LACHAUD Stéphanie, Université Bordeaux Montaigne - CEMMC - Centre d'Etudes des Mondes Moderne et Contemporain

Titre : La vulnérabilité des ouvriers de l’industrie verrière au XVIIIe siècle : quand les ouvriers luttent pour la libéralisation du monde du travail

Mots clés : verrerie ; mobilité ; conflits ; réglementation ; libéralisme

Résumé : Cette communication se construit d’un constat d’apparence paradoxal observé dans l’industrie verrière du XVIIIe siècle : les employeurs souhaitent limiter au maximum la mobilité de leurs ouvriers par des cadres réglementaires alors que ces derniers aspirent, au contraire, à une flexibilité beaucoup plus grande des conditions de leur emploi, mettant à cet effet des arguments libéraux dans la défense de leur liberté de mouvement.
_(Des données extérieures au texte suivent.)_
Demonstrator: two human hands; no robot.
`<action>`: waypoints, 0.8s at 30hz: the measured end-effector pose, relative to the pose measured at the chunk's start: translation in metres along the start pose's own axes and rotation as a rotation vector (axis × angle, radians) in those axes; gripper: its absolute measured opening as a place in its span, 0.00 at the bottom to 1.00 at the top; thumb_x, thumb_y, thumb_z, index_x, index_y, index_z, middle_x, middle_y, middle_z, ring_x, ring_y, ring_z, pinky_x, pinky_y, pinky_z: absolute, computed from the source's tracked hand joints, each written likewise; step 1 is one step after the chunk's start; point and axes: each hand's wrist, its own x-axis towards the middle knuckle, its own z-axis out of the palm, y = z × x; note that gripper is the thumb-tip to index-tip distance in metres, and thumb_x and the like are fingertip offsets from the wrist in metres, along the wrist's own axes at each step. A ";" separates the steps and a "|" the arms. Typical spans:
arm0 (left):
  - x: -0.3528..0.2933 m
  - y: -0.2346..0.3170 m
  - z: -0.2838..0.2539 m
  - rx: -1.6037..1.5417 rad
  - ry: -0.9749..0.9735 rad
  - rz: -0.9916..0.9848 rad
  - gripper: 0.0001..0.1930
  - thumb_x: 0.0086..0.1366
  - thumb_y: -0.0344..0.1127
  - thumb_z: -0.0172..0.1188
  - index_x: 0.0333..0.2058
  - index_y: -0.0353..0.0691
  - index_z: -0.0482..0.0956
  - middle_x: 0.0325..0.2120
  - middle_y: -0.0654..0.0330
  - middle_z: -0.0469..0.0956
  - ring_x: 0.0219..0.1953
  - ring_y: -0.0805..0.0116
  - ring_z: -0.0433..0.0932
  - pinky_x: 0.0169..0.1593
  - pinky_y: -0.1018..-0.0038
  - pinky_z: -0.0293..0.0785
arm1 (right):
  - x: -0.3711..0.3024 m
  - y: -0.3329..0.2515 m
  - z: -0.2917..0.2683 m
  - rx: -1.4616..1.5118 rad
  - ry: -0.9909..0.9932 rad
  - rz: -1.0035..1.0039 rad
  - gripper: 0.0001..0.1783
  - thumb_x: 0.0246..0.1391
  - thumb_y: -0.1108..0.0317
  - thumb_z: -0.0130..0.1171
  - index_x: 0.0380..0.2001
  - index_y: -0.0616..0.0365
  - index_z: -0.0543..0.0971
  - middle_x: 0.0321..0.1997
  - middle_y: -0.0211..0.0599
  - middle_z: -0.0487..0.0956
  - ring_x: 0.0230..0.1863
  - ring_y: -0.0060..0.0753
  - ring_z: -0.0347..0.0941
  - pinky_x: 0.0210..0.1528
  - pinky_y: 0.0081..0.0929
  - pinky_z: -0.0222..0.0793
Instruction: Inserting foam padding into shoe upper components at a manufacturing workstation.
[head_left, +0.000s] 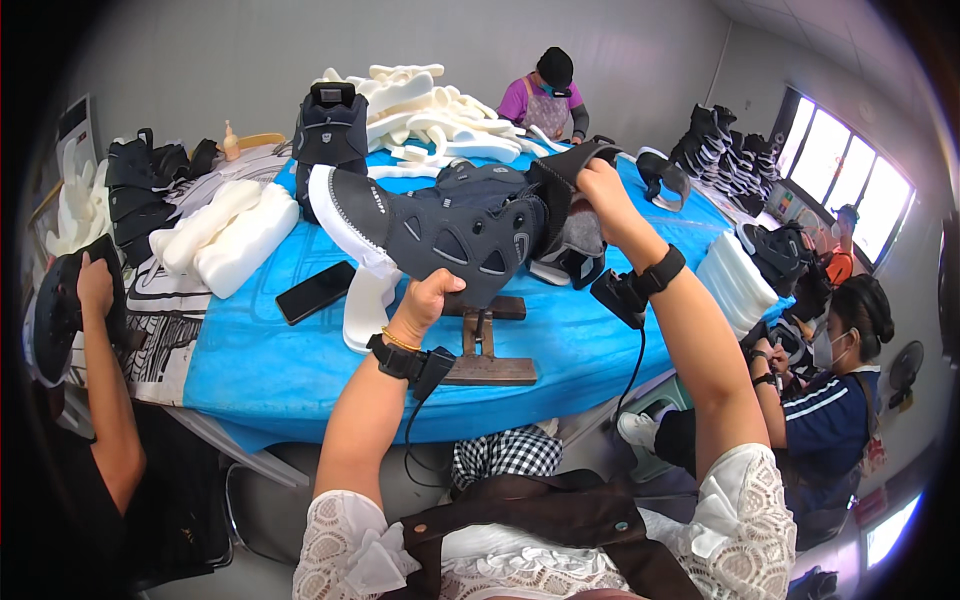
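Observation:
A dark navy-black boot (455,235) with a white edge round its toe lies across my hands, toe pointing left, above a metal stand (485,340). My left hand (425,305) is closed on the boot's lower side, thumb resting against it. At the boot's other end, my right hand (603,188) grips the dark collar flap and pulls it up and out to the right. Below the collar sits a grey-lined dark shoe piece (575,255), partly hidden. A white foam insole (371,308) lies under the toe.
White insoles (430,115) are heaped at the back; white stacks (235,235) (735,275) stand either side. A black phone (316,292) lies on the blue table cover (265,360). Dark boots (720,150) stand far right. Co-workers (835,410) (545,95) sit around; another's hand (96,290) holds a shoe.

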 end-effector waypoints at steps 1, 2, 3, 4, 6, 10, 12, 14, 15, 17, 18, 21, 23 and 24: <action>-0.001 -0.001 0.001 -0.005 0.005 0.003 0.05 0.54 0.19 0.57 0.23 0.36 0.76 0.22 0.58 0.80 0.27 0.67 0.80 0.36 0.75 0.77 | 0.007 0.003 -0.004 -0.001 0.002 -0.002 0.17 0.52 0.60 0.50 0.35 0.62 0.78 0.29 0.38 0.79 0.30 0.29 0.76 0.30 0.29 0.72; -0.003 -0.003 0.002 -0.008 0.010 0.004 0.05 0.54 0.20 0.56 0.23 0.36 0.76 0.22 0.58 0.80 0.28 0.66 0.80 0.36 0.75 0.77 | 0.011 0.004 -0.005 -0.262 -0.017 -0.155 0.18 0.51 0.58 0.50 0.35 0.62 0.78 0.28 0.37 0.78 0.30 0.29 0.76 0.31 0.29 0.72; -0.005 -0.005 0.004 -0.008 0.009 0.005 0.05 0.54 0.20 0.56 0.23 0.36 0.76 0.22 0.58 0.80 0.28 0.66 0.80 0.36 0.75 0.77 | 0.016 0.004 -0.007 -0.524 -0.036 -0.308 0.19 0.51 0.57 0.51 0.35 0.62 0.79 0.28 0.37 0.78 0.31 0.30 0.76 0.32 0.29 0.72; -0.008 -0.008 0.006 -0.046 0.039 -0.014 0.05 0.55 0.20 0.56 0.23 0.36 0.76 0.22 0.58 0.80 0.28 0.66 0.80 0.36 0.75 0.77 | 0.024 0.009 -0.011 -0.462 -0.148 -0.088 0.21 0.53 0.52 0.50 0.37 0.60 0.78 0.30 0.35 0.77 0.33 0.29 0.75 0.34 0.30 0.71; -0.018 -0.019 -0.002 -0.063 0.076 -0.043 0.05 0.56 0.20 0.56 0.23 0.36 0.76 0.22 0.58 0.80 0.28 0.66 0.80 0.36 0.75 0.77 | 0.011 -0.006 0.012 -0.235 -0.170 -0.046 0.23 0.54 0.49 0.50 0.38 0.59 0.78 0.31 0.33 0.77 0.34 0.27 0.75 0.34 0.30 0.71; -0.019 -0.025 0.001 -0.337 0.085 -0.267 0.05 0.57 0.21 0.54 0.23 0.35 0.76 0.23 0.58 0.79 0.28 0.69 0.79 0.37 0.76 0.76 | 0.023 -0.014 0.000 -0.047 -0.316 0.173 0.29 0.55 0.42 0.48 0.47 0.55 0.75 0.41 0.31 0.77 0.41 0.25 0.73 0.43 0.28 0.66; -0.017 -0.025 -0.001 -0.338 0.084 -0.293 0.06 0.58 0.21 0.54 0.23 0.35 0.76 0.23 0.58 0.79 0.28 0.70 0.78 0.38 0.76 0.76 | 0.029 -0.016 0.007 -0.036 -0.400 0.316 0.32 0.57 0.42 0.46 0.51 0.58 0.74 0.49 0.34 0.76 0.47 0.27 0.72 0.51 0.27 0.66; -0.019 -0.024 -0.003 -0.382 0.103 -0.325 0.05 0.57 0.22 0.54 0.23 0.35 0.76 0.23 0.58 0.79 0.29 0.70 0.78 0.38 0.75 0.76 | 0.023 -0.020 0.016 0.075 -0.359 0.281 0.32 0.57 0.42 0.46 0.51 0.57 0.75 0.49 0.34 0.77 0.47 0.27 0.73 0.52 0.27 0.66; -0.015 -0.018 -0.001 -0.382 0.105 -0.324 0.05 0.57 0.22 0.54 0.23 0.35 0.76 0.23 0.58 0.79 0.29 0.70 0.78 0.38 0.75 0.76 | 0.018 -0.025 0.018 0.182 -0.303 0.251 0.31 0.57 0.42 0.45 0.50 0.56 0.75 0.49 0.35 0.77 0.46 0.27 0.73 0.53 0.26 0.65; -0.008 -0.006 0.005 -0.382 0.088 -0.309 0.05 0.57 0.22 0.55 0.24 0.35 0.76 0.24 0.58 0.80 0.28 0.69 0.78 0.40 0.75 0.76 | 0.018 -0.032 0.021 0.212 -0.302 0.241 0.28 0.59 0.45 0.47 0.49 0.57 0.76 0.46 0.34 0.79 0.46 0.28 0.74 0.53 0.23 0.66; -0.016 -0.014 0.002 -0.378 0.096 -0.307 0.05 0.57 0.22 0.55 0.24 0.35 0.76 0.24 0.58 0.80 0.28 0.69 0.78 0.40 0.75 0.76 | 0.021 -0.035 0.031 0.198 -0.360 0.171 0.26 0.59 0.48 0.47 0.48 0.58 0.76 0.44 0.34 0.79 0.45 0.27 0.75 0.52 0.23 0.67; -0.036 -0.039 0.005 -0.227 0.050 -0.320 0.04 0.56 0.22 0.55 0.24 0.34 0.77 0.25 0.56 0.80 0.29 0.67 0.79 0.40 0.74 0.76 | 0.030 -0.031 0.061 0.194 -0.328 0.029 0.14 0.53 0.64 0.49 0.31 0.63 0.80 0.29 0.36 0.80 0.28 0.27 0.74 0.30 0.26 0.69; -0.036 -0.035 0.017 0.010 0.062 -0.062 0.04 0.55 0.21 0.55 0.25 0.34 0.77 0.26 0.55 0.81 0.31 0.65 0.80 0.41 0.72 0.77 | 0.036 -0.019 0.065 0.145 -0.324 -0.090 0.14 0.52 0.65 0.49 0.28 0.65 0.79 0.26 0.36 0.79 0.26 0.28 0.73 0.28 0.26 0.68; -0.040 -0.029 0.016 -0.119 0.066 -0.171 0.04 0.55 0.21 0.54 0.25 0.33 0.77 0.28 0.54 0.81 0.32 0.64 0.80 0.41 0.71 0.77 | 0.038 -0.014 0.063 0.227 -0.356 -0.042 0.14 0.53 0.66 0.48 0.31 0.65 0.78 0.27 0.37 0.78 0.27 0.28 0.74 0.29 0.26 0.69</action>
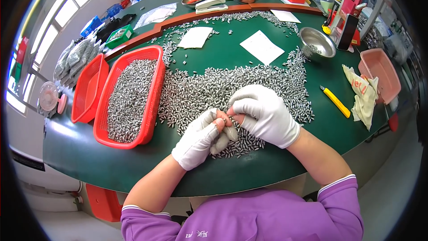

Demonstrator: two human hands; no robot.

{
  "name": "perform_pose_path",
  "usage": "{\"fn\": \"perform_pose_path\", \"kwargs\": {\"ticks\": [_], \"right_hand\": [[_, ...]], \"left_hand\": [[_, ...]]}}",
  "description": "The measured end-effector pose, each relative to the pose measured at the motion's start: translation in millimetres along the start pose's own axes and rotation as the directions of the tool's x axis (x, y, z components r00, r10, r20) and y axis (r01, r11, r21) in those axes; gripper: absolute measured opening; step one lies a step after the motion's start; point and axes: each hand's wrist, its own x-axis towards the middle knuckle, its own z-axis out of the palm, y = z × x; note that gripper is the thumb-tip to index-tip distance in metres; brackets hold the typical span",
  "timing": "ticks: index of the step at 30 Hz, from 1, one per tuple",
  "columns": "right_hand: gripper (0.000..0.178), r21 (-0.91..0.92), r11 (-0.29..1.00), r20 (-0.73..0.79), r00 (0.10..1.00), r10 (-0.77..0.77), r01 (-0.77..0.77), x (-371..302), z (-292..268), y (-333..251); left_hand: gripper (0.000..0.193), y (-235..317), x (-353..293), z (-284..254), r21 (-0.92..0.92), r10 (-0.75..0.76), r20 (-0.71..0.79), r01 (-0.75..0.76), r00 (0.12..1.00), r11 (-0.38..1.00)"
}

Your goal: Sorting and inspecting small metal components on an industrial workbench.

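Observation:
My left hand (197, 140) and my right hand (268, 114) wear white gloves that leave thumb and index fingertips bare. They meet over the near part of a wide spread of small, silvery, rod-like metal pieces (232, 82). Both hands are closed in a pinch, fingertips almost touching. Whatever lies between the fingertips is too small and covered to make out. To the left, a red plastic basket (156, 90) is filled with the same sort of pieces, and an unfilled red basket (79, 107) leans beside it.
On the green table (129, 167) lie two white papers (262, 47) beyond the pile. Right of it are a steel bowl (327, 52), a yellow utility knife (336, 102), a cloth (363, 102) and a pink basket (381, 69). A wooden strip (154, 32) borders the far side.

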Motion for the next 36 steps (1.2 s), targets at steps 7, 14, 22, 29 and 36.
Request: {"fn": "perform_pose_path", "kwargs": {"ticks": [7,14,22,29,36], "right_hand": [[0.020,-0.323,0.943,0.036,0.995,0.092,-0.076,-8,2,11],[0.014,-0.286,0.956,0.135,0.984,0.114,-0.072,-14,3,19],[0.015,-0.220,0.974,0.001,0.999,0.052,-0.051,-5,5,14],[0.023,0.005,0.978,-0.059,0.976,-0.208,0.209,6,4,-3],[0.031,-0.184,0.983,-0.161,0.986,-0.043,0.013,-2,-10,19]], "left_hand": [[0.031,-1,0,0,-0.013,0.016,-0.017,-0.016,1.000,1.000],[0.028,-1,2,1,-0.047,0.001,-0.032,-0.002,0.999,0.999],[0.026,-2,4,-3,-0.095,0.011,-0.013,-0.012,1.000,0.995],[0.029,-6,2,-8,-0.153,0.011,0.029,-0.006,1.000,0.988],[0.020,-5,2,-2,-0.203,0.092,0.056,-0.078,0.994,0.976]]}}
Il s’agira ici de comprendre comment se définit alors la vulnérabilité dans le monde du travail industriel et manufacturier de la fin de l’Ancien Régime en France et en quoi le cas de l’industrie verrière permet d’étudier les conditions de vie des ouvriers et leurs rapports au salariat. Ainsi, la vulnérabilité au travail ici réside essentiellement à l’impossible mobilité, qui tend à contraindre l’ouvrier à un salaire prédéfini et non réévaluable par une autre offre d’emploi. La vulnérabilisation de l’emploi apparaît ici comme une conséquence de l’encadrement réglementaire défini par les propriétaires des verreries. Cet exemple apparaît donc intéressant ici pour interroger la notion de vulnérabilité, au‑delà des formes contemporaines revêtues par cette notion. La communication s’appuiera sur un dépouillement des archives de l’intendance de Guyenne du XVIIIe siècle, car le représentant du roi en province qu’était l’intendant était souvent sollicité pour régler les différents liés aux conditions de travail dans ces manufactures qui n’exerçaient que sous autorisation et privilège royaux.